“Sulle gallerie autostradali, di cui la Liguria vanta (ahimè, a questo punto dovremmo dire!) il primato italiano in termini numerici, ho avuto non pochi dubbi già dalla prima ora, cioè appena due settimane dopo il tragico crollo del Ponte Morandi. Studiare, in questi casi, è d’obbligo: ragion per cui ho iniziato a fare domande, a chiedere conto a chi di dovere. Domande cui, purtroppo, non ho mai ricevuto risposte“, dichiara il consigliere regionale Fabio Tosi.
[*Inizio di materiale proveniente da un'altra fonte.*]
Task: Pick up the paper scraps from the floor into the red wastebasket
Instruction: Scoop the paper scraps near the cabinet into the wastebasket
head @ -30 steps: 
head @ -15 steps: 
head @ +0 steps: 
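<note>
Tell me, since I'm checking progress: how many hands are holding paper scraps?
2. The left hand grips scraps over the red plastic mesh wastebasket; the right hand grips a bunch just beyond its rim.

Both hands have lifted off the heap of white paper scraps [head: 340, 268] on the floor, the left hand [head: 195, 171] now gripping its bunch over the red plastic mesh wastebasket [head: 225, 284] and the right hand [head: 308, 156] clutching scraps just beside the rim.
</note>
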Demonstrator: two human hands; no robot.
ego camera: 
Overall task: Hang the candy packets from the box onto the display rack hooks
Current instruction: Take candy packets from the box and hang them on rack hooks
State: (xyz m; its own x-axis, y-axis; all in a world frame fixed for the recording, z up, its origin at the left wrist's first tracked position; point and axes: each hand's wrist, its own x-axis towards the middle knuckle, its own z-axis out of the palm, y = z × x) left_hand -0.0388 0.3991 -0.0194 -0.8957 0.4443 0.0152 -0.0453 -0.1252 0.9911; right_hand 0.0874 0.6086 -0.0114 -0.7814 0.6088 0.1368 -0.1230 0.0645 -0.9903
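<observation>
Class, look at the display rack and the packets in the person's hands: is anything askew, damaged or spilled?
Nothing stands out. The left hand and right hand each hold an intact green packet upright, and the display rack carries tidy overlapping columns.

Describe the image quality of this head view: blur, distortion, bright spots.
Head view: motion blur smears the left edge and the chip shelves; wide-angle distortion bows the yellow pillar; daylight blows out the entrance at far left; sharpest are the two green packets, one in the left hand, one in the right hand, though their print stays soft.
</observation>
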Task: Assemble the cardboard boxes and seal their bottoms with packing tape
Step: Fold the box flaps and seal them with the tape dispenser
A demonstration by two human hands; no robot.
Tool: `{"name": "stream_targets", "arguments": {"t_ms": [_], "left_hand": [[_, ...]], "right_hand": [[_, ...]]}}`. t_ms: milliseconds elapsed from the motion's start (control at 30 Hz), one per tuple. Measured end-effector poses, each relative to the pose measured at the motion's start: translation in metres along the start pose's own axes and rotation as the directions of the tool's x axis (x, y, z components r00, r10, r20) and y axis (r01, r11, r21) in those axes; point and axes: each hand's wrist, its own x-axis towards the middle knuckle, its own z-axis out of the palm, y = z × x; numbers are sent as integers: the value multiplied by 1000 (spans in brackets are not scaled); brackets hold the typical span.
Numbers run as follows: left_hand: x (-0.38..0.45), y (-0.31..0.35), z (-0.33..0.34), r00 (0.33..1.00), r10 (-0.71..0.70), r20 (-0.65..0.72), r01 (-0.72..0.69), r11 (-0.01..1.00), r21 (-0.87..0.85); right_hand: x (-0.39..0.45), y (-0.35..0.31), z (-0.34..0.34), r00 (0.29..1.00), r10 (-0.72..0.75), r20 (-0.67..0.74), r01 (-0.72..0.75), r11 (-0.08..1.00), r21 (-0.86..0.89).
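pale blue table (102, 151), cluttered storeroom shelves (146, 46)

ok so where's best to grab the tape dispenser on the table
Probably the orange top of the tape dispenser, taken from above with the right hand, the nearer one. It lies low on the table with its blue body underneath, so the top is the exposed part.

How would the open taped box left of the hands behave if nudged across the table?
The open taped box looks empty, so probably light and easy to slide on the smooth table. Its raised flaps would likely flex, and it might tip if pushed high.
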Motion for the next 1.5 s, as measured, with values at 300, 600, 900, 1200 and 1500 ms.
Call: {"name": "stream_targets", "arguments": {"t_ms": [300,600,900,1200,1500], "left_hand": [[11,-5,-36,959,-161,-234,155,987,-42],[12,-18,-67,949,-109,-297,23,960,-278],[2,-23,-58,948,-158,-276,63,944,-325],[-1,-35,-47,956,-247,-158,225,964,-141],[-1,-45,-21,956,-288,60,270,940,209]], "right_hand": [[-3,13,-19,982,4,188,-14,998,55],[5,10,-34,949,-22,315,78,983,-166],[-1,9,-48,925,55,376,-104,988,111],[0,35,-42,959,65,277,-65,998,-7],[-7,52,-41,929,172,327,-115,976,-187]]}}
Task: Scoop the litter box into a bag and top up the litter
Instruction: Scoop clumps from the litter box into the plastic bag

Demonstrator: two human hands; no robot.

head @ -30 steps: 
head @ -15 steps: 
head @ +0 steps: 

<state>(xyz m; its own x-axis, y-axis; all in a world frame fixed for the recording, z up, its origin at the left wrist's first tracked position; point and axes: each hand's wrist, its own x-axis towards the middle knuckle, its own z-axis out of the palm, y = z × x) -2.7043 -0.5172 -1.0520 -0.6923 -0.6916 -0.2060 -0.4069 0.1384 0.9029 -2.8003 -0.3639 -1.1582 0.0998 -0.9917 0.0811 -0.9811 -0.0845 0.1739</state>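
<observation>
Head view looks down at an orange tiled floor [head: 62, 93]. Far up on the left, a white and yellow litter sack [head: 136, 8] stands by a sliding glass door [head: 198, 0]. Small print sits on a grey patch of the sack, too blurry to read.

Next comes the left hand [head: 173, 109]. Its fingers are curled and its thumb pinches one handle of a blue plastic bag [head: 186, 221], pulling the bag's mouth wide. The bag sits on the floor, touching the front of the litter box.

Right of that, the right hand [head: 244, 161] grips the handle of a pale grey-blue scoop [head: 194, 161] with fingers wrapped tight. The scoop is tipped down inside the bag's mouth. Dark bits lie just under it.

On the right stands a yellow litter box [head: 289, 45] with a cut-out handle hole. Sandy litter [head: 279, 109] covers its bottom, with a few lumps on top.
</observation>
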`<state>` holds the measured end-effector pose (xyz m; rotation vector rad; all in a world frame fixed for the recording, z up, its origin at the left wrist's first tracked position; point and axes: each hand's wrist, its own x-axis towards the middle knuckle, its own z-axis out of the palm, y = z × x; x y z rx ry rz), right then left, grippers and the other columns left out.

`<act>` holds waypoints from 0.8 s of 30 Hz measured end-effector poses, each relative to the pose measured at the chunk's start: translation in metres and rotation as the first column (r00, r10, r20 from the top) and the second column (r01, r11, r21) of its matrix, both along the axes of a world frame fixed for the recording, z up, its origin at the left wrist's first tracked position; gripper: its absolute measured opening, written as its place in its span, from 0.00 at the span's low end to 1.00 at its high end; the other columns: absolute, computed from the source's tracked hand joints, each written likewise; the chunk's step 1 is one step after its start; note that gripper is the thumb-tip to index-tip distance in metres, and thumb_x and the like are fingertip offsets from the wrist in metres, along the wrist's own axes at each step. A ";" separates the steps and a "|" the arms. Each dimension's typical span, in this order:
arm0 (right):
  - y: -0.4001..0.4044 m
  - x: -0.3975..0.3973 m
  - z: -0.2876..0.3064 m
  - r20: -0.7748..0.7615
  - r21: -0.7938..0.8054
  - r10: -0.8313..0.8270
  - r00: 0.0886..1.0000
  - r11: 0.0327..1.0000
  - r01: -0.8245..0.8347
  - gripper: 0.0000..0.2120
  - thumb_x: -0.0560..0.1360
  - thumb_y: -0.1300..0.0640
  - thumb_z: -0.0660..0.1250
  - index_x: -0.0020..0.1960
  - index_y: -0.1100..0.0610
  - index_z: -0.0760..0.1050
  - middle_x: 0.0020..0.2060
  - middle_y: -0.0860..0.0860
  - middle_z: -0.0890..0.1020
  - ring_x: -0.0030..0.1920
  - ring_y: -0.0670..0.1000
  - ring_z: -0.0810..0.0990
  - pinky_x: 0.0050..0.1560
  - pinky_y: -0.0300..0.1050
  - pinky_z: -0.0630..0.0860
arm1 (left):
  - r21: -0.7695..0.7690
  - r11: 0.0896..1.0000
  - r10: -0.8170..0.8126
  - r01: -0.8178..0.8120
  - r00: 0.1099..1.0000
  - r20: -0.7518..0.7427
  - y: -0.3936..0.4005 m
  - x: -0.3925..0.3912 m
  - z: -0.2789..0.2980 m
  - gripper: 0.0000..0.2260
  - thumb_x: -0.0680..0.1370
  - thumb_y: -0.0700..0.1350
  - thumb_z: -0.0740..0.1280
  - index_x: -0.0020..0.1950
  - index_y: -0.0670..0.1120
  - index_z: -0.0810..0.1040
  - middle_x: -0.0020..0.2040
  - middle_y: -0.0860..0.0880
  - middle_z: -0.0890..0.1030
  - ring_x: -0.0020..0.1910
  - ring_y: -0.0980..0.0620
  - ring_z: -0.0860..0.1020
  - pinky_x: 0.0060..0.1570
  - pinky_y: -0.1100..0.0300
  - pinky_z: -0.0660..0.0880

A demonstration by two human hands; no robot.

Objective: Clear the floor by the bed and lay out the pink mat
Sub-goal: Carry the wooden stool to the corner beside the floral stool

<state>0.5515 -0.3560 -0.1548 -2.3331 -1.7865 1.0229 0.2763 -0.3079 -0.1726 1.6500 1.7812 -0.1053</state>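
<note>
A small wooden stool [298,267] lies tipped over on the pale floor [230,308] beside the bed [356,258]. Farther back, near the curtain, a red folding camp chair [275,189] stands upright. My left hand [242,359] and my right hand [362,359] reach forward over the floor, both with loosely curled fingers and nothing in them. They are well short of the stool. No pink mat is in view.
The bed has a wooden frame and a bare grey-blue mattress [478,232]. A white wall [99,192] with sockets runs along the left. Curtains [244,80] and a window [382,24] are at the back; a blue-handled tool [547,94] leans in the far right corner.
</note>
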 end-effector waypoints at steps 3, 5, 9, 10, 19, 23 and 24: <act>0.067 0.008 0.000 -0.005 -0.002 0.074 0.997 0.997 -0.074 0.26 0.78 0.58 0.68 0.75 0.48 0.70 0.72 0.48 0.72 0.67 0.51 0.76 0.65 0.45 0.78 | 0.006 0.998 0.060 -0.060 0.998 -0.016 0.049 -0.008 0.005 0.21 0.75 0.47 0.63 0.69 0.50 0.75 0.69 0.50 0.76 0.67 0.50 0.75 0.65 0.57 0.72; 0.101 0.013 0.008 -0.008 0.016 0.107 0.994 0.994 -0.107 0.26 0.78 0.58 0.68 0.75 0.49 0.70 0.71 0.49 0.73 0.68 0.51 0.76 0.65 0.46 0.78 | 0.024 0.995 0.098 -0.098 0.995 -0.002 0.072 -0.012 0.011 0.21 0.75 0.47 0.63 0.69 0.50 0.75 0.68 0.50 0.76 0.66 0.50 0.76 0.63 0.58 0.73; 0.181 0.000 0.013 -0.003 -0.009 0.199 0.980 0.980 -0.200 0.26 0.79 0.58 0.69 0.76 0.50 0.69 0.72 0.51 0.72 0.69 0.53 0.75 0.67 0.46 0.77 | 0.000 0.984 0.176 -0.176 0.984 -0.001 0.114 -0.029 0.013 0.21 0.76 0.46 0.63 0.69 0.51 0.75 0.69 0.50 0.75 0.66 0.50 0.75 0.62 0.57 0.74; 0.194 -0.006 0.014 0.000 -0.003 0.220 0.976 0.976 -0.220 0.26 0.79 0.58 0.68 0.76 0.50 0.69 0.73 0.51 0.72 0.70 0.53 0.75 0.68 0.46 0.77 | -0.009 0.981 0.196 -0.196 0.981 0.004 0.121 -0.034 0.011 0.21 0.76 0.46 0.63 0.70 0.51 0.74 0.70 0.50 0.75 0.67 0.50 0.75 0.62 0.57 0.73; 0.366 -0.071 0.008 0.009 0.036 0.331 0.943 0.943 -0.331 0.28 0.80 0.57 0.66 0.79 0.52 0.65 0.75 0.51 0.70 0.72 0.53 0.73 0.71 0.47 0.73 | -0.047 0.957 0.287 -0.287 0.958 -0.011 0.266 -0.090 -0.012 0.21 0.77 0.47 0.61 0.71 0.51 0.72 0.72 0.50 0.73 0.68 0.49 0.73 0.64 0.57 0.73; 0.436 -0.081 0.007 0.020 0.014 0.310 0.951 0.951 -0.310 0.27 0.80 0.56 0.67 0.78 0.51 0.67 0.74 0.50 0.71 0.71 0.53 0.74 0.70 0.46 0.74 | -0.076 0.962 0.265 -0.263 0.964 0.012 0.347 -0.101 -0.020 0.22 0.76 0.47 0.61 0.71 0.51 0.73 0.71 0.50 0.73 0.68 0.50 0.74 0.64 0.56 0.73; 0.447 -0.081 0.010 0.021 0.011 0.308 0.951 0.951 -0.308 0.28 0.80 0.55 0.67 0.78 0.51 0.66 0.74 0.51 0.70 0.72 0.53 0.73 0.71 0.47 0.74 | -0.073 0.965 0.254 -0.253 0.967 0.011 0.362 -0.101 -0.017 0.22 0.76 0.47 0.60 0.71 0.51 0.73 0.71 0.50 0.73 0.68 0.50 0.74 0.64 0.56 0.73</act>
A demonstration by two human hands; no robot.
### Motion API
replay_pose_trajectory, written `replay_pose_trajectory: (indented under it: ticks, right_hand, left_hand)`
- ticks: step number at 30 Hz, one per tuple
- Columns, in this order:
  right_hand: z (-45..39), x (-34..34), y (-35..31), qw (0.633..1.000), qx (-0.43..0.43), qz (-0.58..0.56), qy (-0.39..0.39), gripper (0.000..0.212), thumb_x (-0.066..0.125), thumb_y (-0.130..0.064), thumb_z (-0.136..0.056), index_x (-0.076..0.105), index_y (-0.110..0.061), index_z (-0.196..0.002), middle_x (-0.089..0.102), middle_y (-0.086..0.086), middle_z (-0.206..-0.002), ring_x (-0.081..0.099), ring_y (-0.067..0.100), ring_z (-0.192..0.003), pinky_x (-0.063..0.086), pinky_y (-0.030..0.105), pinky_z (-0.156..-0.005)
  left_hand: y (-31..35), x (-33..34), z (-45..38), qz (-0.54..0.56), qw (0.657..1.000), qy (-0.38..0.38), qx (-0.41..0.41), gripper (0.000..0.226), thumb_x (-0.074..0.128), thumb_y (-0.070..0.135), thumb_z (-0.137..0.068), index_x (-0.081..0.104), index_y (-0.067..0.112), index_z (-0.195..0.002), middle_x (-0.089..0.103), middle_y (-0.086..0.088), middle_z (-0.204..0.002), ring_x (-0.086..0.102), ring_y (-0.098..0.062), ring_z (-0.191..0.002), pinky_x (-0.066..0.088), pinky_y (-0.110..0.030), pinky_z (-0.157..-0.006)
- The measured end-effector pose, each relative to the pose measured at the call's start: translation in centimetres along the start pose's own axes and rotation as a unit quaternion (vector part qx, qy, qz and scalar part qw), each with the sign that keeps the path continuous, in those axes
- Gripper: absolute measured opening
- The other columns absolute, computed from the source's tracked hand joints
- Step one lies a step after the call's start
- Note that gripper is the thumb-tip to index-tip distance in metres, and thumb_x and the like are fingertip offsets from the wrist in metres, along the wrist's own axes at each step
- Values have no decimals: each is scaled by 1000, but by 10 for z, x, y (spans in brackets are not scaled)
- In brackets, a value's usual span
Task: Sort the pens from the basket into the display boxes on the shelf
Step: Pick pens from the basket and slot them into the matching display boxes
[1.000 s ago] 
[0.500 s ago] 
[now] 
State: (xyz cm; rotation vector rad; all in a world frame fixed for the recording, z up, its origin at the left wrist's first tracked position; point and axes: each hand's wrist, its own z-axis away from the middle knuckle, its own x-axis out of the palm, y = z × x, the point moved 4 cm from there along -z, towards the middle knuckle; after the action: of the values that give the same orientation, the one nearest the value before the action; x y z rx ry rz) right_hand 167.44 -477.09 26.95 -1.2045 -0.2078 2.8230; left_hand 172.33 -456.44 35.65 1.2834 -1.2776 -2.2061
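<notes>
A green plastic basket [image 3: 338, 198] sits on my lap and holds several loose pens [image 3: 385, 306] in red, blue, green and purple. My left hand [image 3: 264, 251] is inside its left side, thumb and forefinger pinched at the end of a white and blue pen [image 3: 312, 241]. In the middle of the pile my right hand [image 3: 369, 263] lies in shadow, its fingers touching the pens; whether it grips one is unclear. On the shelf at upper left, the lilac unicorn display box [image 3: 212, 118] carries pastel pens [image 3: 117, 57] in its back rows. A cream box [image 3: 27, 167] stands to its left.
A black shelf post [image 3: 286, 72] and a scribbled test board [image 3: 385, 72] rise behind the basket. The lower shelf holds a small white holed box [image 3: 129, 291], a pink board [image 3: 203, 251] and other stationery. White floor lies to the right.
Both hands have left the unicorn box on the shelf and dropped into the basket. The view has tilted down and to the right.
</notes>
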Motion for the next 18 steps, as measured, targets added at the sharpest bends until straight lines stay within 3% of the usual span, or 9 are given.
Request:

“La prima richiesta di informazioni e approfondimenti in merito alle nostre gallerie, quando tutti gli occhi e l’attenzione generale erano puntati sui ponti e sui viadotti, la feci ad Autostrade per l’Italia, indirizzando una mia lettera al Direzione I Tronco Genova. Chiedevo che mi si rendesse edotto sullo stato di salute delle gallerie dei tratti autostradali liguri che hanno una lunghezza superiore ai 500 metri, le quali devono rispondere ai requisiti minimi di sicurezza secondo quanto previsto dalla direttiva 2004/54/CE del Parlamento europeo”.

“Posi due quesiti. Quante gallerie con lunghezza superiore ai 500 metri sono presenti nei tratti autostradali liguri? E poi che venisse specificato nel dettaglio ciascun requisito minimo di sicurezza rispettato ai sensi della direttiva europea”.

Non mi è mai stata inviata la documentazione richiesta. Al che, ho inviato la stessa richiesta all’assessorato alle Infrastrutture della nostra Regione. Mi è stato risposto: ‘la materia non è di competenza della Regione Liguria e che dunque Regione non dispone delle informazioni e della documentazione richiesta’”.

“Ora, visti gli ultimi sviluppi, e tenendo ben presente quanto dolore e quanto strazio hanno provocato il crollo del viadotto sul Polcevera, questa Giunta nel mentre non si è chiesta in quale stato versano le gallerie della nostra regione? Sono sicure? Sì o no? Io un’indagine accurata la farei. Andrei oltre le mie competenze, nell’interesse dei cittadini”, conclude Tosi.